For the word "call", search the records and show each line in which it occurs.

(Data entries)
--- START ---

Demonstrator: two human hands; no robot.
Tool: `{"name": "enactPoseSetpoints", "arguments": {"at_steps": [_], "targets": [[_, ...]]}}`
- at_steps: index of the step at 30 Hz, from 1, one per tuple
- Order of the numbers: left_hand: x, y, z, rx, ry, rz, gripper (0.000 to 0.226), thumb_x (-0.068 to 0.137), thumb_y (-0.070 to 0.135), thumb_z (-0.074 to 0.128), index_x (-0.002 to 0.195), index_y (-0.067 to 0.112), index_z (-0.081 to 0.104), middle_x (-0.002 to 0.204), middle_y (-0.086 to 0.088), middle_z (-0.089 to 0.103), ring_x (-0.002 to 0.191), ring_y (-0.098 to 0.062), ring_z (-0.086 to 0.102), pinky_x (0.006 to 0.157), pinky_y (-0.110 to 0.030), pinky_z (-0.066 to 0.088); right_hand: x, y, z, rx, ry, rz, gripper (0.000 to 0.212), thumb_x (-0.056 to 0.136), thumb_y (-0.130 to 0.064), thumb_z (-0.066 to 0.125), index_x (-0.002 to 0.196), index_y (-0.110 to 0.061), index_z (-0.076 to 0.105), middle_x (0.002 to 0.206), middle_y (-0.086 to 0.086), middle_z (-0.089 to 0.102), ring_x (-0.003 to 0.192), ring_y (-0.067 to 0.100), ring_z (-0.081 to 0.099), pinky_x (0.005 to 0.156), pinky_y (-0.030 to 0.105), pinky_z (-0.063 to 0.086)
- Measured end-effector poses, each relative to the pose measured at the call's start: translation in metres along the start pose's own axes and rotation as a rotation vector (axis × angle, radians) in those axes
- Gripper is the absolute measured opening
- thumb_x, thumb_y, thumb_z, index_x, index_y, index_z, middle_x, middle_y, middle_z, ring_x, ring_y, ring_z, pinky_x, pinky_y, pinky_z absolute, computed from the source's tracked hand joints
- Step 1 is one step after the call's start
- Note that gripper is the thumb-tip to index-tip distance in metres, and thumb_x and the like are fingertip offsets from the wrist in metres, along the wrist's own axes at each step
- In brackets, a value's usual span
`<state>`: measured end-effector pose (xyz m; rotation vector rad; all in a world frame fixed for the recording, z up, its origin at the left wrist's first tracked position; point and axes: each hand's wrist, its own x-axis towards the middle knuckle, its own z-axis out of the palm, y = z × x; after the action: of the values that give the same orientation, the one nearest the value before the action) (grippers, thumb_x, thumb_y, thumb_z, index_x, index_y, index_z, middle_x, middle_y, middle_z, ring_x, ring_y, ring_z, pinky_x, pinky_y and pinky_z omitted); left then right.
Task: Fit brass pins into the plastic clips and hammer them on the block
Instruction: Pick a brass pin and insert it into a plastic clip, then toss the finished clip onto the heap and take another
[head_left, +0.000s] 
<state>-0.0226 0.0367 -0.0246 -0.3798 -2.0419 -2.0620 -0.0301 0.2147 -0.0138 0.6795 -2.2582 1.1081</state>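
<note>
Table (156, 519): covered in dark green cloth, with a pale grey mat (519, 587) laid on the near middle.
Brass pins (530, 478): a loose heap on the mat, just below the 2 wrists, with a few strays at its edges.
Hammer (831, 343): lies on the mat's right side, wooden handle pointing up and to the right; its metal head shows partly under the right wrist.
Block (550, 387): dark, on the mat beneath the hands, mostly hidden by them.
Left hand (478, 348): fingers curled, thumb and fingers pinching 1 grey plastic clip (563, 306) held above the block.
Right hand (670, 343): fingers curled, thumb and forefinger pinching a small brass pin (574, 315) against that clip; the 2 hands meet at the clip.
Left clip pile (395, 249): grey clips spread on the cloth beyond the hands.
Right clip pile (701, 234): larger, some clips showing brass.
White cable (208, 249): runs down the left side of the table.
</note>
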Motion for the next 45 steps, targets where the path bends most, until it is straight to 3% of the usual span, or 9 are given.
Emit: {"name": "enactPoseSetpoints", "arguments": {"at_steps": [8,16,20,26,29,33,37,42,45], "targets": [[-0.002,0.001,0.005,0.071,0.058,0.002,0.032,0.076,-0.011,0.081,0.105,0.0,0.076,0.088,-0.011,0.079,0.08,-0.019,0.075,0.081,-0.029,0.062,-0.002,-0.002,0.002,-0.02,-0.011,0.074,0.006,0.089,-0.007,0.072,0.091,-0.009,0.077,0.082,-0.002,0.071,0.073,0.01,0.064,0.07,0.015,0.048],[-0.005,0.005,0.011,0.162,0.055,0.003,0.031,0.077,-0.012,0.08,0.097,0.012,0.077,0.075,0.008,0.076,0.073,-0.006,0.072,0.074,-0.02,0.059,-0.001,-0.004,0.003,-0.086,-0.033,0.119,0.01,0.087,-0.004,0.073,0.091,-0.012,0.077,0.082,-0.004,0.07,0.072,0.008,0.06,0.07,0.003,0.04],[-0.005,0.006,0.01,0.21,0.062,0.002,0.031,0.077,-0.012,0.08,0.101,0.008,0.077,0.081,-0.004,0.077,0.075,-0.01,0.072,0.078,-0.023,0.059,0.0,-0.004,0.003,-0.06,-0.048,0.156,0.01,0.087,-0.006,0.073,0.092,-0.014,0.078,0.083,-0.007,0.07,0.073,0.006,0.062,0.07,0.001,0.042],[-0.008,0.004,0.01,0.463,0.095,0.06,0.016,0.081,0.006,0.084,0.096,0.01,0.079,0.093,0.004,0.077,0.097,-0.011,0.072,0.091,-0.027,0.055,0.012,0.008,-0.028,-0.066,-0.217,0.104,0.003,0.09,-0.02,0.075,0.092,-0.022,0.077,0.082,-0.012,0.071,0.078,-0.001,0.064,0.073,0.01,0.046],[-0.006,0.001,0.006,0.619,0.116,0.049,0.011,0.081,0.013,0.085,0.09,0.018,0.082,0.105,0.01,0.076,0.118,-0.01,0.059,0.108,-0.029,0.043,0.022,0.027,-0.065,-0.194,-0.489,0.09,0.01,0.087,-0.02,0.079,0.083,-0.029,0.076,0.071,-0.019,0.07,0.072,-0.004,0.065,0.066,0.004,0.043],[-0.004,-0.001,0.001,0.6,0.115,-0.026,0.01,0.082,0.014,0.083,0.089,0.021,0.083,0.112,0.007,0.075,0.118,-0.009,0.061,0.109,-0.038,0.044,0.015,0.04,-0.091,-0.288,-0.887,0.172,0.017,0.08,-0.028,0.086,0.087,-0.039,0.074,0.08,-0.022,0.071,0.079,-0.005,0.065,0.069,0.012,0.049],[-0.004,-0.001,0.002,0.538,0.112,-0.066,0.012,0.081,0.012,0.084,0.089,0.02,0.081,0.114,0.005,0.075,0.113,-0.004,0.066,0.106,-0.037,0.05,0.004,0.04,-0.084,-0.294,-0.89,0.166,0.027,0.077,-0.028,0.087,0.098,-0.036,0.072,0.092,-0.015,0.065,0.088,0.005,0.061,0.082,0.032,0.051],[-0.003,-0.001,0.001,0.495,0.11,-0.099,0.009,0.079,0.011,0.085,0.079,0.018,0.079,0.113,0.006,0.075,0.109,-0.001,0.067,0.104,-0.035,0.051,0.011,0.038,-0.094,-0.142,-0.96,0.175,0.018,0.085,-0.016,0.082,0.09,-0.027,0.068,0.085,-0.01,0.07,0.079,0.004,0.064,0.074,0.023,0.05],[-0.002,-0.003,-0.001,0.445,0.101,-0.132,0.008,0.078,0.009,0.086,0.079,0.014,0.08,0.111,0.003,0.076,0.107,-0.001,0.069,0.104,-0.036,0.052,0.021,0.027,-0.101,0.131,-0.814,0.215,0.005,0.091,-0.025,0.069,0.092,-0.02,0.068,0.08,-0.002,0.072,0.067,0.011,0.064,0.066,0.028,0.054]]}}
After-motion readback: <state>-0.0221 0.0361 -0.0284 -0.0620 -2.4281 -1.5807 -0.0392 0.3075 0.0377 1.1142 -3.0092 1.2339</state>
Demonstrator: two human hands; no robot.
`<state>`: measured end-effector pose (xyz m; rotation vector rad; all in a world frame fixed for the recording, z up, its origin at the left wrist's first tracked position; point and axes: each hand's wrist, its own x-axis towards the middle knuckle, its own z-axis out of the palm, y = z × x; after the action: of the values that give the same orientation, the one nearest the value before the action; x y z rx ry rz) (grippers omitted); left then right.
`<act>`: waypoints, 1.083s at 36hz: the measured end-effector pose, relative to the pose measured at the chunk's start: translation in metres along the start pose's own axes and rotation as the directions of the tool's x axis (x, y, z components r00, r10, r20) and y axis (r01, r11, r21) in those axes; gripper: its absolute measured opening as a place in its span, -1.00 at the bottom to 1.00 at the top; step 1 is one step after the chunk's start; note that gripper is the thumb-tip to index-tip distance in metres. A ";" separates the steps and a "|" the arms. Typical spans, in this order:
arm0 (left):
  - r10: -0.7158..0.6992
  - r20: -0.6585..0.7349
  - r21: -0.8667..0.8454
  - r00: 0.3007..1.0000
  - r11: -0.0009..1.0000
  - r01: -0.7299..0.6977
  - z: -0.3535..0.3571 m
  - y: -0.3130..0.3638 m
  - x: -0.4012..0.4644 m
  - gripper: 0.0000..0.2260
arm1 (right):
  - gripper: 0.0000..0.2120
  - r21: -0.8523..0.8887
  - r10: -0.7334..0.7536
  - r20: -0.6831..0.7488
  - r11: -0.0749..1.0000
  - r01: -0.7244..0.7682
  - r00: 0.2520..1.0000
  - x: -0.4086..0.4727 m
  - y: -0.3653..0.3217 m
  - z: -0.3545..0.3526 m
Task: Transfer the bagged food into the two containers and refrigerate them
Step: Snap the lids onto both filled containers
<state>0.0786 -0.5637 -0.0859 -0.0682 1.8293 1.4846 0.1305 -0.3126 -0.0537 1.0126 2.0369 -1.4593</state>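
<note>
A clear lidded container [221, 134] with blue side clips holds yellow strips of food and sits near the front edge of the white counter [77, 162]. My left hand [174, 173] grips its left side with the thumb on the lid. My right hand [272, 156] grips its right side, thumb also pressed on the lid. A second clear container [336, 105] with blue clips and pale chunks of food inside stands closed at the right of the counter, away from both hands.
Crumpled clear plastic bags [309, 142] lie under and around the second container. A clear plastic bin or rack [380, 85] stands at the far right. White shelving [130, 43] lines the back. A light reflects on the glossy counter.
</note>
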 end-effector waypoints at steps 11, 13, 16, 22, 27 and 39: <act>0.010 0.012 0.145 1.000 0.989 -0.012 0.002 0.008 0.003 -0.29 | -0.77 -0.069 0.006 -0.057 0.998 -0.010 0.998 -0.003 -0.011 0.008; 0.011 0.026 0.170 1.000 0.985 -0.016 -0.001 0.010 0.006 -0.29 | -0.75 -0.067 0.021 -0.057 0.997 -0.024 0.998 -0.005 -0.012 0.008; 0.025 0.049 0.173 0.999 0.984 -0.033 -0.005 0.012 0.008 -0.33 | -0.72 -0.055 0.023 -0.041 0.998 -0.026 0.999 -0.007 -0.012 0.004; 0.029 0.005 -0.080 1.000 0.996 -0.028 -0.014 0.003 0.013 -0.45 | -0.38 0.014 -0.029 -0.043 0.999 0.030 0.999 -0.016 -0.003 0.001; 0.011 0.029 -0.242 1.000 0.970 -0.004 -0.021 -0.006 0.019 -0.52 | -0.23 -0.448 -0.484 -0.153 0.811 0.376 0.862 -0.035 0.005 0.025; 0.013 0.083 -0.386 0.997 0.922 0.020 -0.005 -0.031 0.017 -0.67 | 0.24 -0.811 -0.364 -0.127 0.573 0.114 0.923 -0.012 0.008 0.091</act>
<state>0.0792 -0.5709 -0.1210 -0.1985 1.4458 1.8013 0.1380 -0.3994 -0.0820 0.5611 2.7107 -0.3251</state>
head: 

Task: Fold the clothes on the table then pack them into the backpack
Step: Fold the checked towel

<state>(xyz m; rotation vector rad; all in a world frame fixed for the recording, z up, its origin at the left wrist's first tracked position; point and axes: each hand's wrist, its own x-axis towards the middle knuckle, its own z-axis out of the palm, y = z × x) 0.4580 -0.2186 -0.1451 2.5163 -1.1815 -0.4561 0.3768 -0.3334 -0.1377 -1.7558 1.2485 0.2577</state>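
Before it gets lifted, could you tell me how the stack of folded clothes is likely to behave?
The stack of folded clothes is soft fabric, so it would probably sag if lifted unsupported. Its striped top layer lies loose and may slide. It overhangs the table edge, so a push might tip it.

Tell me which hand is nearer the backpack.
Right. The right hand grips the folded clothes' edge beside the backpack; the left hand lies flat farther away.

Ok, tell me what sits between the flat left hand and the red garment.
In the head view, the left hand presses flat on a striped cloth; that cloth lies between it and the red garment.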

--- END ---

* _RESPONSE_:
- Measured end-effector poses, each relative to the pose measured at the call's start: translation in metres along the start pose's own axes and rotation as a rotation vector (axis × angle, radians) in those axes
- Step 1 is one step after the call's start

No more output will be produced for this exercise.